14:10, Wednesday, 20 December, 2017
Stanford study suggests electrical jolts could zap away destructive impulses

You know you want it. Just one more piece. That extra bit of pudding will be calling your name come Christmas Day, and you know it'll be hard to say no. Well, in potentially good news for the sweet-toothed, the burger enthusiasts and indulgers of all things naughty over nice, Stanford scientists have identified an electrical signature in the brain that precedes dangerous impulses, and delivering a timely pulse might be able to keep them in check.

"Impulses are normal and absolutely necessary for survival," says Casey Halpern, assistant professor of neurosurgery at Stanford University School of Medicine and senior author of the new study. "They convert our feelings about what's rewarding into concrete action to obtain food, sex, sleep and defenses against rivals or predators."
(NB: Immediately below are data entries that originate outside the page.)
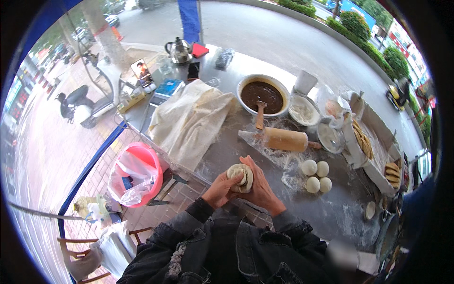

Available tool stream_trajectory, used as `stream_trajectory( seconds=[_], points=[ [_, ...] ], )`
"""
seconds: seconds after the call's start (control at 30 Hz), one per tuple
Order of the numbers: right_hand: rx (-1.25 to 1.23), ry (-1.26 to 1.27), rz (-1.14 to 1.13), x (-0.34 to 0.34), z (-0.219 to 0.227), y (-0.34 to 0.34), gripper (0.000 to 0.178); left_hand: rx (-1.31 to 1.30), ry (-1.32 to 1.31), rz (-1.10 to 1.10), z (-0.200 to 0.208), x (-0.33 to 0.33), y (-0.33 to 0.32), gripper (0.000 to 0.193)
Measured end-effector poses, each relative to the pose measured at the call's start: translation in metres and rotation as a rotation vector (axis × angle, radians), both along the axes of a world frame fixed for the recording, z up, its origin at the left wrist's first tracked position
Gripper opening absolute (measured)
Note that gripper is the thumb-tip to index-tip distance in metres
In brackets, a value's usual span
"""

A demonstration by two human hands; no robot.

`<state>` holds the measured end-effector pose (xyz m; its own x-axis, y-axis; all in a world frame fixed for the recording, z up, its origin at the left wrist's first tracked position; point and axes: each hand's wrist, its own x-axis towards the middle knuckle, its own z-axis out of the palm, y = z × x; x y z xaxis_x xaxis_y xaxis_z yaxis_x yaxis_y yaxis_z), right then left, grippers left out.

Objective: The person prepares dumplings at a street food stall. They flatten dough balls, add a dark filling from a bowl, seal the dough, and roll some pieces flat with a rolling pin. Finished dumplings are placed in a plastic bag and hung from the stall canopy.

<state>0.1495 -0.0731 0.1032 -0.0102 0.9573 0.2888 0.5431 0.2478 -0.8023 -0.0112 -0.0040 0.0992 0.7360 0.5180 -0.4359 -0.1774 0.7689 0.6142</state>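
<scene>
Between my two hands, over the near edge of the metal table, is a rounded piece of dough (240, 177) with folds on its top. My left hand (219, 189) is closed around its left side, the thumb lying on the dough. My right hand (259, 187) cups it from the right, fingers pressed along its side. To the right, several smooth dough balls (312, 184) sit close together on the floured metal. Farther off lies a wooden rolling pin (285, 139). Behind it stands a white bowl of dark brown paste (261, 95) with a wooden spatula (260, 113) in it.
A beige cloth (189, 120) covers the table's left part. A bowl of flour (304, 110) and a paper-lined tray (378, 142) with flat breads stand right. Far back are a kettle (178, 50), a propped phone (142, 73) and a scale (167, 90). A pink bin (156, 161) stands left.
</scene>
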Motion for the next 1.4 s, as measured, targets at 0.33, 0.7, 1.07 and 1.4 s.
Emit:
stream_trajectory(
  seconds=[0.33,0.7,1.07,1.4],
  points=[
    [0.006,0.074,0.260,-0.031,0.010,0.022,0.055,0.123,0.211,-0.196,0.012,-0.037,0.004,0.033],
    [0.130,0.074,-0.253,-0.067,0.015,0.038,0.022,0.297,-0.154,0.260,-0.053,0.000,0.001,0.033],
    [0.044,0.226,-0.188,-0.042,0.036,0.057,0.025,0.430,-0.048,0.409,-0.006,0.017,-0.001,0.040],
    [-0.105,0.321,-0.321,-0.037,0.036,0.058,0.033,0.240,-0.046,0.180,0.029,0.021,0.009,0.050]
  ],
)
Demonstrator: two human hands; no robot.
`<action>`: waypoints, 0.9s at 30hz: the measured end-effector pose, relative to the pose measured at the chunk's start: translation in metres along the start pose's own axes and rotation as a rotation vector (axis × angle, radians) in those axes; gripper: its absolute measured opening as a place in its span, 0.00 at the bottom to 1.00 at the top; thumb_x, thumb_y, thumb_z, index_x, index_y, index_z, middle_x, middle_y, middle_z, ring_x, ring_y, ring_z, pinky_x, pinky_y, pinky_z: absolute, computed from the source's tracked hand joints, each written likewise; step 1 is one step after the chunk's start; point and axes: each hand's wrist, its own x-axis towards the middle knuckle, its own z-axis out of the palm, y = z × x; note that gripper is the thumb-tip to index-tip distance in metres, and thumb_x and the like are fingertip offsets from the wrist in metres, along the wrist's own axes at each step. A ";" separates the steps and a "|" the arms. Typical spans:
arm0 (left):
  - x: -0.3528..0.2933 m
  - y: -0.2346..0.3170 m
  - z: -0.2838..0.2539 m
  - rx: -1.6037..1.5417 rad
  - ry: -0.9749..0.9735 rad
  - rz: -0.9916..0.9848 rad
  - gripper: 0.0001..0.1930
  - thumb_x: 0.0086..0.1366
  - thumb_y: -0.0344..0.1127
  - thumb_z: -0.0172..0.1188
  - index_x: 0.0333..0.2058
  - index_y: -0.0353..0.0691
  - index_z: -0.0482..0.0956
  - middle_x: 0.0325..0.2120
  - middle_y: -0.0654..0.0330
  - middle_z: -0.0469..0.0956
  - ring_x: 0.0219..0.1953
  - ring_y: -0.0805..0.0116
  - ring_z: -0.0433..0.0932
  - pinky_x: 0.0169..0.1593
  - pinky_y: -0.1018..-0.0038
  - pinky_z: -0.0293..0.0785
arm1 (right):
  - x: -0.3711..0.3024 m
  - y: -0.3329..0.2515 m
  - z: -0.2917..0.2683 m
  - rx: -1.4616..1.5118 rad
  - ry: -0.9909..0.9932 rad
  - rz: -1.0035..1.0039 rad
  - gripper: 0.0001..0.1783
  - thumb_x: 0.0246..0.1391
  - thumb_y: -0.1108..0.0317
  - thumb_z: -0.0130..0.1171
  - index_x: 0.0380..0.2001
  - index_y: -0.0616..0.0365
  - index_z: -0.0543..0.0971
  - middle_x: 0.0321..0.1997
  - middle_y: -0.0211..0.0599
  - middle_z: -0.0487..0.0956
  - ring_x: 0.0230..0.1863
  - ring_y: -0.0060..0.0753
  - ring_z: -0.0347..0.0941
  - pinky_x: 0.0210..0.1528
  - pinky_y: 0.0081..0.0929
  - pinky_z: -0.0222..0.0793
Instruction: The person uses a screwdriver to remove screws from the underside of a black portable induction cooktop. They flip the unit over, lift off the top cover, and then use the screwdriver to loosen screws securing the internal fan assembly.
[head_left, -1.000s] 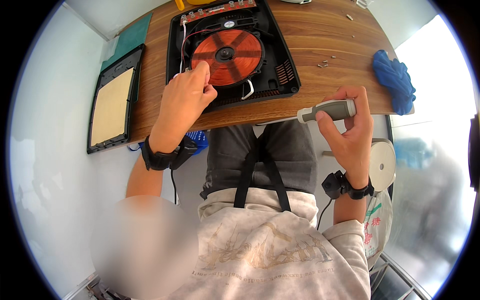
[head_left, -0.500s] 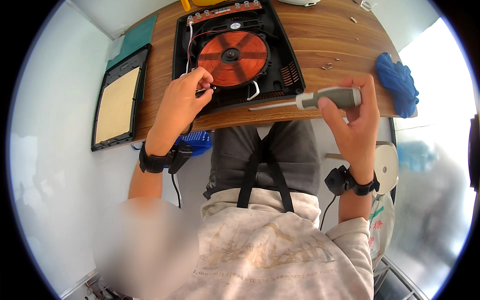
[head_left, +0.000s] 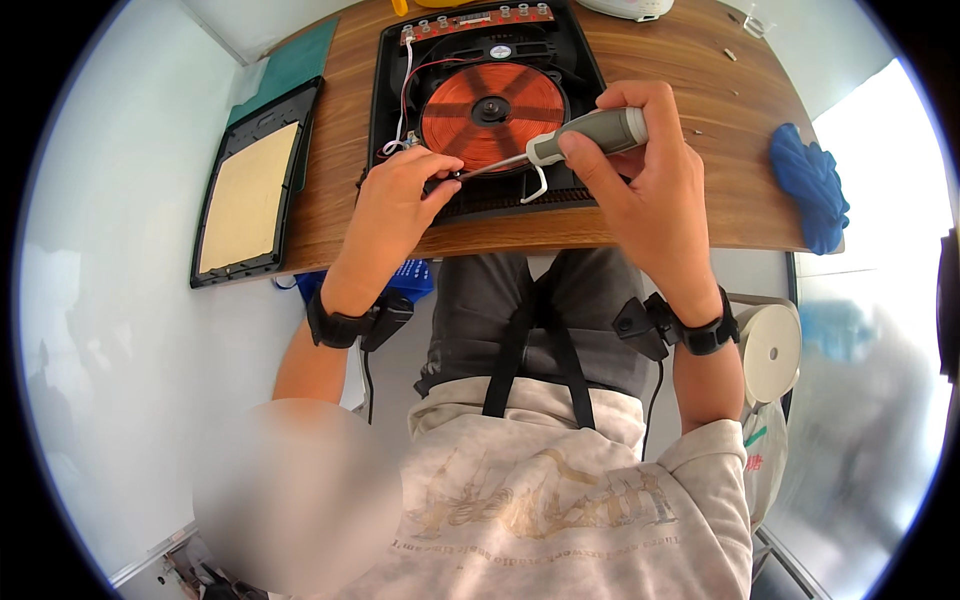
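An opened induction cooker base (head_left: 590,80) lies on the wooden table, its round copper coil (head_left: 500,100) exposed. My right hand (head_left: 645,185) is wrapped round the grey handle of a screwdriver (head_left: 595,137), whose shaft slants down to the left over the coil's near edge. Close by the screwdriver's tip, my left hand (head_left: 400,200) is closed in a pinch at the coil's near-left rim. Whatever those fingers hold is too small and hidden to name. A white wire loop (head_left: 538,187) sticks out in front of the coil, below the screwdriver.
At the left, a black cover panel (head_left: 250,200) with a cream inner sheet lies partly on a teal mat (head_left: 285,75). A crumpled blue cloth (head_left: 808,190) rests at the right edge. Small loose bits (head_left: 730,55) and a clear plastic piece (head_left: 757,22) lie far right.
My right hand has brought the screwdriver left and away from me, from the table's front edge to the coil's rim. My left hand stays at the rim, its fingers now beside the tip.
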 end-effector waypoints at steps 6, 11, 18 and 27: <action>0.000 0.002 0.000 -0.009 0.008 -0.031 0.13 0.62 0.31 0.68 0.45 0.37 0.85 0.36 0.55 0.83 0.34 0.59 0.81 0.40 0.68 0.77 | 0.006 -0.002 0.005 0.027 -0.009 0.012 0.18 0.58 0.73 0.66 0.46 0.58 0.69 0.30 0.38 0.83 0.29 0.32 0.85 0.32 0.25 0.77; 0.000 0.006 -0.002 -0.015 0.010 -0.048 0.12 0.61 0.32 0.69 0.43 0.36 0.85 0.36 0.54 0.84 0.37 0.53 0.82 0.43 0.65 0.78 | 0.012 0.003 0.008 0.021 -0.022 -0.014 0.17 0.58 0.75 0.64 0.47 0.59 0.69 0.31 0.38 0.83 0.30 0.32 0.85 0.32 0.26 0.78; -0.002 0.006 0.000 -0.003 0.035 -0.059 0.12 0.61 0.32 0.69 0.42 0.36 0.85 0.36 0.53 0.84 0.37 0.52 0.82 0.42 0.65 0.77 | 0.019 0.005 0.009 0.049 -0.071 0.027 0.17 0.60 0.74 0.63 0.49 0.59 0.69 0.33 0.39 0.84 0.35 0.31 0.86 0.37 0.26 0.78; -0.002 0.004 0.002 -0.002 0.066 -0.020 0.11 0.61 0.33 0.69 0.40 0.34 0.85 0.36 0.53 0.84 0.36 0.52 0.82 0.41 0.65 0.77 | 0.033 -0.003 0.003 -0.088 -0.209 0.033 0.19 0.60 0.72 0.64 0.52 0.59 0.70 0.38 0.39 0.83 0.40 0.30 0.84 0.42 0.28 0.78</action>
While impulses can be good, they can also be bad and bring consequences far worse than a ruined beach body. Impulses can drive gambling addiction, violence, drug-taking and especially heinous acts like putting on an episode of The Bachelor. Halpern and his team have uncovered what they describe as the smoking gun behind these irresistible urges, first in mice and then in humans.

The team switched the diets of laboratory mice from low-calorie pellets to a high-fat version, and allowed them to eat as much as they wanted during an hour-long period every day, for 10 days. The mice developed quite an appetite for the fatty pellets by the end of the 10 days and were pretty much eating them non-stop.
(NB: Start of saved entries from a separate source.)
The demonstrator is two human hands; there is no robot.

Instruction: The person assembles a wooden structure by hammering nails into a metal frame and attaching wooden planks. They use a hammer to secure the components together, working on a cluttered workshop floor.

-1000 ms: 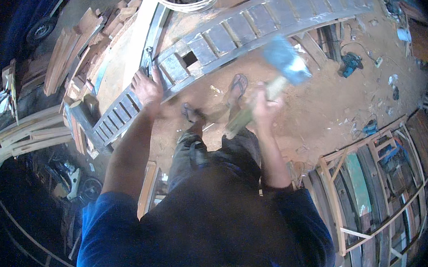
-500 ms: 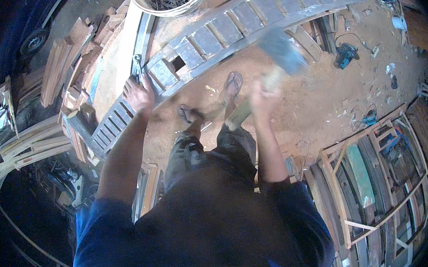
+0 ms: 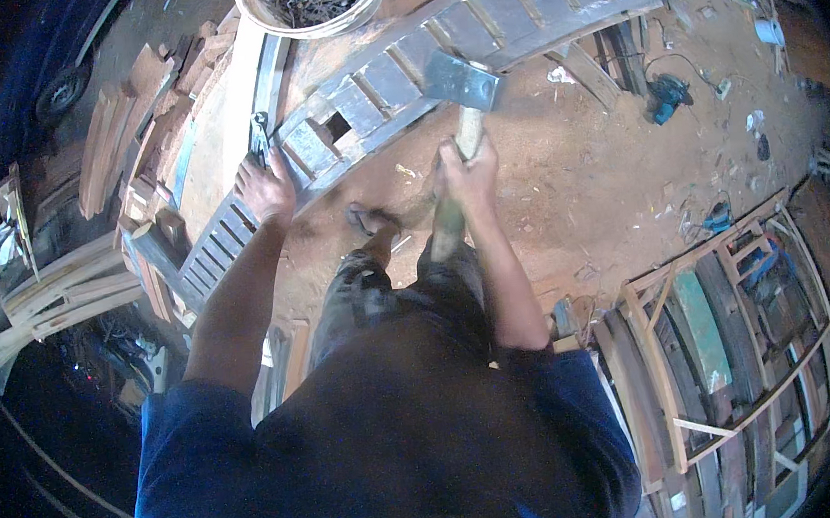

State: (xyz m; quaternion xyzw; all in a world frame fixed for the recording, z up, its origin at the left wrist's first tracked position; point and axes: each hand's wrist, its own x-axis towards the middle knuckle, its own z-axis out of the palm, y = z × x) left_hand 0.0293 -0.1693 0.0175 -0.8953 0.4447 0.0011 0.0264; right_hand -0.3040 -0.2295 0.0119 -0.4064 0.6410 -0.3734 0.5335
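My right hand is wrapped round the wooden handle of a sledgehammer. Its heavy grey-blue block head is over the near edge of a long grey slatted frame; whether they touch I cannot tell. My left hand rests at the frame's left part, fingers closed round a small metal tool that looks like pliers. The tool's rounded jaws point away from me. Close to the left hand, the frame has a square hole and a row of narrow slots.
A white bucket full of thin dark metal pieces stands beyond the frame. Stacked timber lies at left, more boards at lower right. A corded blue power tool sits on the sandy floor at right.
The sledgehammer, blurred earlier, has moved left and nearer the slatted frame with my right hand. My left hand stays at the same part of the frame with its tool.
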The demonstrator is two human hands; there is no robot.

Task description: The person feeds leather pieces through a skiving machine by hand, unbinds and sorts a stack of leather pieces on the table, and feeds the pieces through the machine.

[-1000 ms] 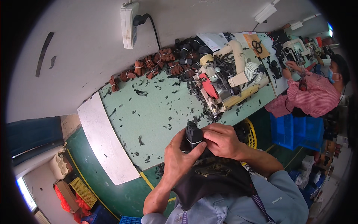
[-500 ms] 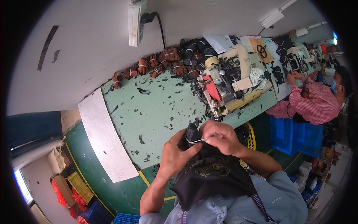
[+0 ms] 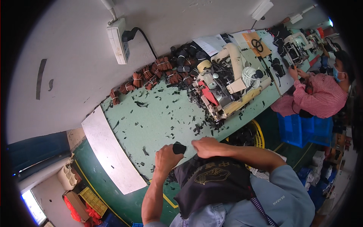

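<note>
Brown strip bundles [image 3: 138,79] and dark ones line the wall side of the table [image 3: 151,130]; a cream machine [image 3: 237,60] heaped with black offcuts stands ahead of the right hand [image 3: 206,147]. The left hand [image 3: 165,159] grips a black bundle [image 3: 179,148] over the table's near edge. The right is beside it, apart, fingers curled closed; whether it pinches anything I cannot tell. A white board [image 3: 113,151] borders the table's left end; low scraps dot the broad surface between.
</note>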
And their brains showed it. Throughout the experiment, electrodes were hooked up to the nucleus accumbens, a region of the brain that is critical for processing rewards. The team saw heightened activity in this reward center around one second before the mice chowed down on fatty pellets, while no uptick was observed before other rewarding activities like eating standard food and interactions with younger mice.